US Threat Looms Over Foreign Firms Trading With Cuba
 
 
 
 
 
 

US Threat Looms Over Foreign Firms Trading With Cuba

/ 02:02 AM March 06, 2019

US President Donald Trump’s administration is brandishing the threat of sanctions against foreign companies “trafficking” with Cuba, a move hitherto mothballed by Washington so as not to offend allies.

The White House has broken with two decades of precedent in threatening to activate Title III of the Helms-Burton Act, which extended the US embargo to apply to foreign companies trading with Cuba.

The European Union is Cuba’s largest foreign investor and will watch with interest as the countdown to Trump’s March 17 deadline to activate new sanctions against Cuba approaches. Title III specifically penalizes foreign companies allegedly “trafficking” property that was confiscated by the Cuban regime under Fidel Castro but previously belonged to US nationals or Cuban immigrants to the US.
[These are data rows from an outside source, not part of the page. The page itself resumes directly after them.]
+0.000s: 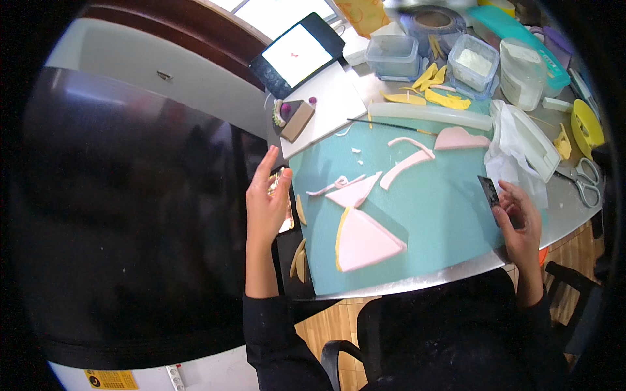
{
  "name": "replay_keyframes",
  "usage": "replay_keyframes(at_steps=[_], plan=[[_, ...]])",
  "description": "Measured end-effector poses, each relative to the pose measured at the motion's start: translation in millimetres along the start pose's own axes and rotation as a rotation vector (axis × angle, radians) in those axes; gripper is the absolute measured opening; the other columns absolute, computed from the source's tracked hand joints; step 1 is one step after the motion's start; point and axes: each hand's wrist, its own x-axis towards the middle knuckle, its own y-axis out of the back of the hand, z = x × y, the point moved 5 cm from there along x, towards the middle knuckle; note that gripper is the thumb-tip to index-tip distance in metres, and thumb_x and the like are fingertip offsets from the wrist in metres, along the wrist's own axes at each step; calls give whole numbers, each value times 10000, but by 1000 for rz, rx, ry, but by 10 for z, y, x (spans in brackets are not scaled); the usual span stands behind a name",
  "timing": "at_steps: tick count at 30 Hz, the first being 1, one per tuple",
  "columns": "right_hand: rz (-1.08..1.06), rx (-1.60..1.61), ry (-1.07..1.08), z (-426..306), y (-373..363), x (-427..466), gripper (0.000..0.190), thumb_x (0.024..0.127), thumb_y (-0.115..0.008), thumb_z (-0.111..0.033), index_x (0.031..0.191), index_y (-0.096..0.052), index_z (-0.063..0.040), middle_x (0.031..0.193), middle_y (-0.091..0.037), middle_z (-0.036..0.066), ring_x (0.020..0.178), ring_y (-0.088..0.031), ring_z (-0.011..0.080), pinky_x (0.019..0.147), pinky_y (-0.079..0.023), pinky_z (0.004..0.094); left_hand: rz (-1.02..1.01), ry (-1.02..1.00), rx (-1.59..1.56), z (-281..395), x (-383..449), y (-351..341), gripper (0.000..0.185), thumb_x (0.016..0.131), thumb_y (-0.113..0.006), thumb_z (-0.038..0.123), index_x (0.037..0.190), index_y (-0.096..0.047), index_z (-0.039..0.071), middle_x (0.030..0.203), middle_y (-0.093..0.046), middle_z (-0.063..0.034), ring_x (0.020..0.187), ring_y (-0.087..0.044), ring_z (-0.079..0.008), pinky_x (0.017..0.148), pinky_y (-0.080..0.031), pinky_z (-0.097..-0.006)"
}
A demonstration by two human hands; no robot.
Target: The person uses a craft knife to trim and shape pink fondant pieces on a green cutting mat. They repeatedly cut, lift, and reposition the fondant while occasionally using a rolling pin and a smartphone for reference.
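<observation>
My left hand is raised above the left edge of a teal mat, fingers apart and holding nothing, with a phone partly hidden behind it. In my right hand, over the mat's right part, is a thin dark rectangular blade. Between the hands lies a pale pink wedge of what looks like fondant, yellow along its left edge. A smaller pink triangular piece touches its top. Farther back are curved pink strips and a scalloped pink piece.
Behind the mat's items lie a translucent rolling pin, a thin brush and yellow scraps. Plastic containers crowd the back. Scissors and a yellow bowl stand right. A tablet leans back left, beside a grey-brown wedge.
</observation>
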Motion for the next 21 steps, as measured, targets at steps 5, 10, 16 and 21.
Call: replay_keyframes(at_steps=[5,10,16,21], plan=[[-3,-5,16,-14,-10,-8,387,842,-634,0,1223,-597,-59,900,-583,4,731,-483,68,611,-385,188,-76,0,35,314,-409,-19,563,984,-451,356,1389,-384,-29,1454,-374,-215,1349,-367,-336,1093,-298,-380],[3,3,53,-15,-3,-6,411,847,-631,-6,1250,-596,-79,926,-599,3,710,-477,34,552,-364,174,-214,-67,150,538,-505,-387,658,994,-341,425,1472,-204,-8,1550,-133,-209,1445,-82,-353,1141,-91,-508],[5,-36,108,-16,19,-28,405,843,-634,-8,1241,-603,-78,932,-605,3,677,-459,32,524,-347,171,-255,-207,331,791,-703,-881,686,982,-339,464,1494,-170,40,1569,-79,-168,1444,12,-384,1060,53,-676],[-11,-88,119,-5,14,-17,406,828,-655,-13,1225,-615,-88,923,-621,6,662,-465,44,524,-357,183,-222,-279,486,862,-772,-996,680,975,-362,463,1501,-171,77,1570,-82,-163,1447,6,-370,1050,98,-672]])
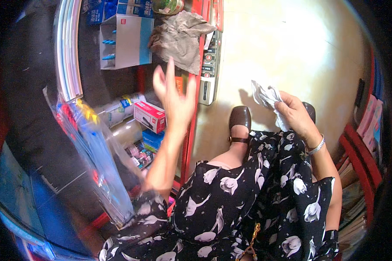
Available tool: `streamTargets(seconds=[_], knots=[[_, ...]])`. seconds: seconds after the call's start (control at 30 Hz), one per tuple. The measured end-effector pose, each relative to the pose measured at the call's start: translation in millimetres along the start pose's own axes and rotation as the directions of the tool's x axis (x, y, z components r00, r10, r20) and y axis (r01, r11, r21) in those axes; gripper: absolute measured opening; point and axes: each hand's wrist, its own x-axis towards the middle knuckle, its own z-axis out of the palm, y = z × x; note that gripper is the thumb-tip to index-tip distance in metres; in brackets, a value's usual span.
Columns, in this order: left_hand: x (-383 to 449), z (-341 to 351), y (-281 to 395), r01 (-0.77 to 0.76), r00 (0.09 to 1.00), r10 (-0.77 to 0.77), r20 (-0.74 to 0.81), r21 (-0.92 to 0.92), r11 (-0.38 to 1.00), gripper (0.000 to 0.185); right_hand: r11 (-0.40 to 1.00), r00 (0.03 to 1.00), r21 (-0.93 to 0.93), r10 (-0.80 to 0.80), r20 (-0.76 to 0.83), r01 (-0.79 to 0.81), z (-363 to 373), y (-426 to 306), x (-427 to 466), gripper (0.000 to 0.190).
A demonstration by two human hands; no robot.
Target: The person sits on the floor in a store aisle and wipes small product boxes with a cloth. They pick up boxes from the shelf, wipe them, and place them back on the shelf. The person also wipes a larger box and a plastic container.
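My left hand [176, 94] reaches over the shelf edge with its fingers apart and nothing in its grasp. Just beyond its fingertips lies a crumpled grey cloth [179, 42], spread over the shelf's front edge. Whether a fingertip touches the cloth I cannot tell. Over the floor on the right, my right hand [294, 111] pinches a crumpled whitish tissue or thin cloth [266, 94] between thumb and fingers. Left of the grey cloth stands a white and blue display box [134, 42] holding blue twisted sticks. A red and white box [149, 116] lies beside my left forearm.
Rolls of clear tape [124, 132] and a blue box [153, 140] lie on the shelf. Plastic-wrapped long items [98, 156] stand at its left. Black boxes [209, 71] line the red shelf edge [190, 143]. Another red rack [362, 156] is on the right.
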Motion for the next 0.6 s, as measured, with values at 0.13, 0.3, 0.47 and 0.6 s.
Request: streamTargets(seconds=[0.13, 0.3, 0.47, 0.6], knots=[[98.8, 63.6, -8.9, 0.188, 0.973, -0.177, -0.151, 0.061, 0.980, 0.087, 0.979, 1.000, -0.205, 0.002, 0.005, -0.001, 2.3, -17.2, -1.5, 0.031], [110.2, 71.6, 12.1, 0.331, 0.937, -0.345, 0.056, 0.172, 0.928, 0.075, 0.999, 0.999, -0.003, 0.032, -0.039, -0.032, -7.4, -16.9, -24.1, 0.027], [72.3, 53.1, -15.1, 0.142, 0.989, -0.142, 0.032, 0.004, 0.990, 0.053, 1.000, 0.999, -0.003, -0.022, -0.044, 0.022, -6.5, -17.9, -26.6, 0.027], [21.1, 25.4, -47.1, 0.168, 0.985, -0.170, 0.033, 0.048, 0.985, 0.050, 0.998, 1.000, -0.056, -0.015, -0.024, 0.013, 5.1, -27.4, -21.7, 0.029]])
Although the Helms-Burton Act was signed in 1996, Title III was been systematically suspended every six months to prevent discord between the US and key partners, including the EU. But that may come to an end as earlier this year, Trump fixed a 45-day suspension from February 1 that expires on March 17.  “I think the Trump administration is trying to create confusion… to scare off investment in Cuba,” the European Union’s ambassador to Havana, Alberto Navarro told AFP.

He said the EU would view the move as “a sword of Damocles” for its companies in Cuba. “We’re very worried about this,” added Navarro. “We cannot accept that a country tries to impose its laws outside its own borders… that would be a return to the jungle.”

After years of thaw introduced under the administration of US president Barack Obama, Washington has returned to the language of the Cold War in the once-again frosty US-Cuba relationship. “We encourage any person doing business in Cuba to reconsider whether they are trafficking in confiscated property and abetting this dictatorship,” said US Secretary of State Mike Pompeo in January. Activating Title III could open the way for thousands of claims against Cuba in US courts.

For Cuban political scientist and former diplomat Jesus Arboleya, Title III is a “legal and political aberration” that will create new difficulties for Cuba to attract foreign investment. Cuba needs that to boost its economy, which is already hampered by US sanctions.

In 2017 it attracted only $2 billion in investments — it needs $5 billion to spark growth. “Our country is ready to meet whatever measures that reinforce the embargo, including the application of new elements to the Helms-Burton law,” said Cuba’s Foreign Minister Bruno Rodriguez.

Among the companies that could be affected by Title III are Canadian firm Sherritt International, which part owns the Pedro Soto Alba nickel plant that used to belong to the Moa Bay Mining Company. Another is the emblematic Hotel Habana Libre run by Spain’s Melia but which used to be a Hilton. During the 1960s, Castro nationalized a number of foreign enterprises.

Firms from Britain, Canada, France, Spain and Switzerland received compensation but the breakdown of relations with Washington, followed by the embargo, scuppered any possibility of a deal with the US.

A US commission for the certification of claims abroad ratified almost 6,000 claims worth $1.9 billion, which would now be worth $6 billion at a six percent annual interest rate, according to a study by Richard Feinberg of the Brookings Latin America Initiative. International law and US judicial practice mean the US should only support the claims of those citizens who were American at the time of the seizures, Feinberg said.

But the activation of Title III also validates the claims of Cuban citizens who have since obtained US nationality, which has increased the number of claimants by tens of thousands. When the Helms-Burton law was enacted in 1996, Cuba retaliated with its ‘Law 80’ which excluded from compensation “anyone born in or naturalized in the United States” who invokes the Helms-Burton act. Cuba has said it is prepared to discuss reparations outside of this law but also claims from the US $300 billion in “material and human damages” caused by the embargo.